Two steps forward, one step back

fullsizeoutput_731After a couple of days of setbacks we seem to be back on track. It always seems to go this way. We arrive at foster care in intimidation mode. New house. New dog. New people. New scent/walking territory. Gradual relaxation into a “norm” followed by a bit of regressive behavior.

When I was a social worker I saw this pattern with foster kids who were jolted into the system. Dogs are like 18-month-old children without language.

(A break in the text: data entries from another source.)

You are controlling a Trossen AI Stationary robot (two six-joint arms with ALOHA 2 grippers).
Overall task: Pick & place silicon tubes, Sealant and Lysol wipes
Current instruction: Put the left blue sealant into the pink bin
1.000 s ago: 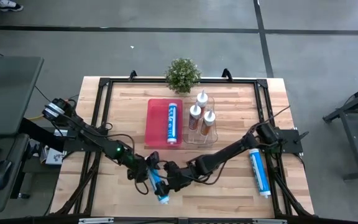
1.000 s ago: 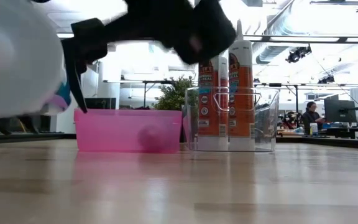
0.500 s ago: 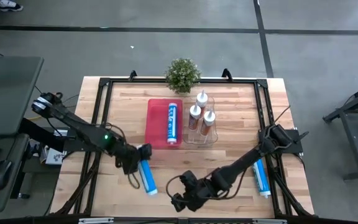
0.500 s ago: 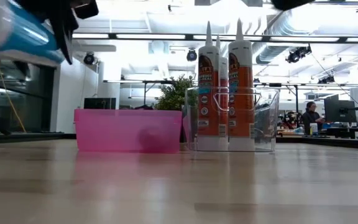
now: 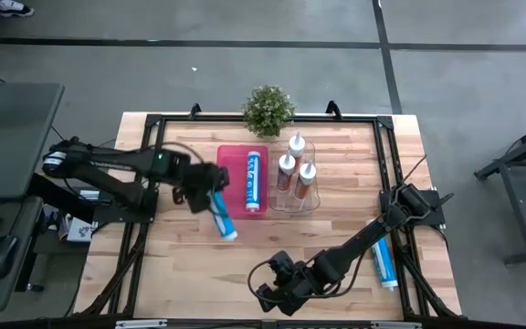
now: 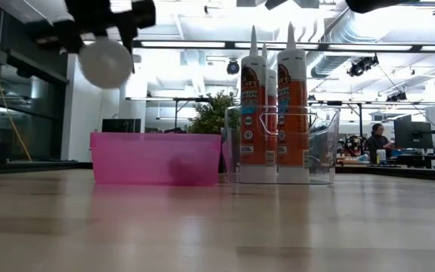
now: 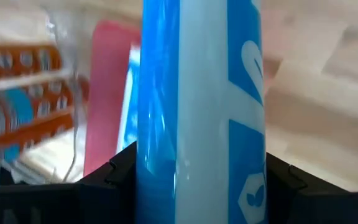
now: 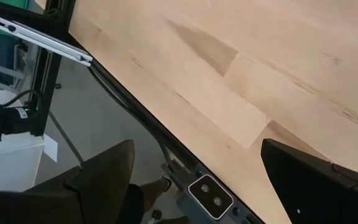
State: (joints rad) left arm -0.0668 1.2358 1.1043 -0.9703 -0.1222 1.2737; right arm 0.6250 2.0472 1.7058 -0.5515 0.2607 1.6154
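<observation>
My left gripper is shut on a blue-and-white tube, held in the air just left of the pink tray. In the low view the tube's round white end faces the camera, below the gripper. A second blue tube lies in the tray. Three orange sealant tubes stand upright in a clear bin. A third blue tube lies on the table at the right. My right gripper is open and empty at the table's near edge. My left gripper pinches the tube's body between its two fingers, near the tube's far end. The fingers lie across the tube. The tube is lifted clear of the table, and its free white end points toward the near edge.
A small potted plant stands at the far edge behind the tray. A black metal frame runs around the tabletop. Bare wood lies between the tray and the near edge. A person sits far off in the room.
My left gripper has lifted the tube off the table near the front edge and carried it up and toward the far edge, next to the pink tray. My right gripper has drawn away from the tube toward the near edge.
</observation>
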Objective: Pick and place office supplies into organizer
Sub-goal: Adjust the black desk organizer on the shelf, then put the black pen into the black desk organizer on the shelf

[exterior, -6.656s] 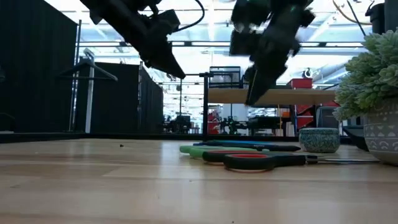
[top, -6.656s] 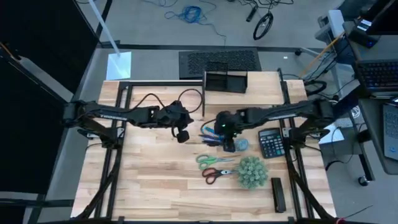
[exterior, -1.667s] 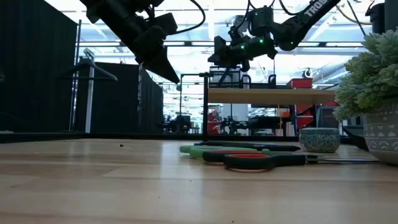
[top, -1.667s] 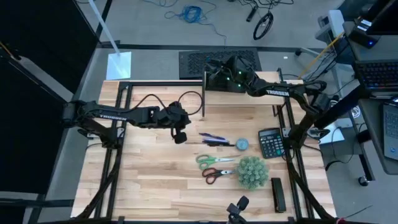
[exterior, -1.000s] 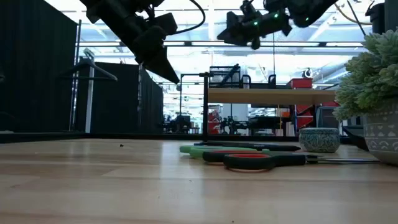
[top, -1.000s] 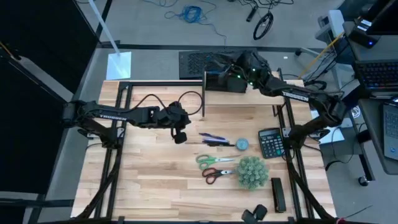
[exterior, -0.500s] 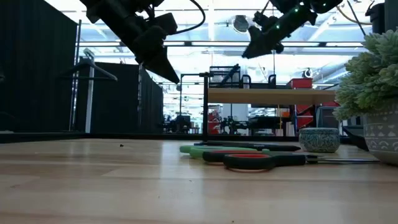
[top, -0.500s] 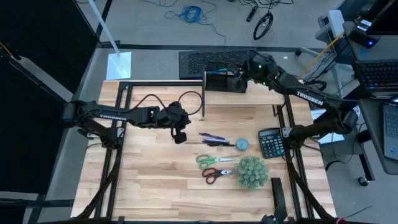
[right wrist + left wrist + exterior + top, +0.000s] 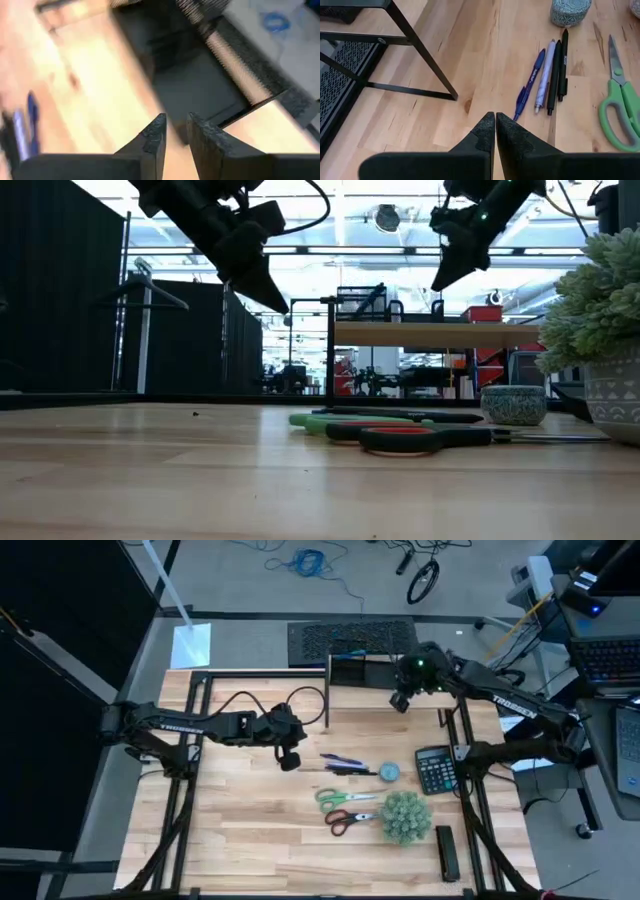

Things we are still working on include: wariness to abject terror of other dogs – depending on size. There is a blue pit bull here that she is terrified of if she even sees him from a distance. She’s less wary of Pocket, the 6 pound chihuahua. Still wariness to fear of strange humans. Kids move too fast – they dart. And then there’s name recognition – she still  has not associated Scarlett with herself. However, when I say “Bebe” (a fond name for a critter) she responds to that.

You will never be attacked from behind when walking with Scarlett. She knows if there is someone coming from above, below, or any side. She is not fierce, but she will run with you to avoid danger. There’s something to be said for that. 😀 No one is ever going to get the drop on her!

Progress: Some play activity with WLD and some “doggie rodeo” moments of running around the house growling and play bowing. Good stuff! Now gutting fluffy toys (limit of 1 per day) and a newly discovered joy of kong balls. Showing joyful interactions now and then for limited periods of time. She’s not as afraid of doors as long as they are not attached to cars.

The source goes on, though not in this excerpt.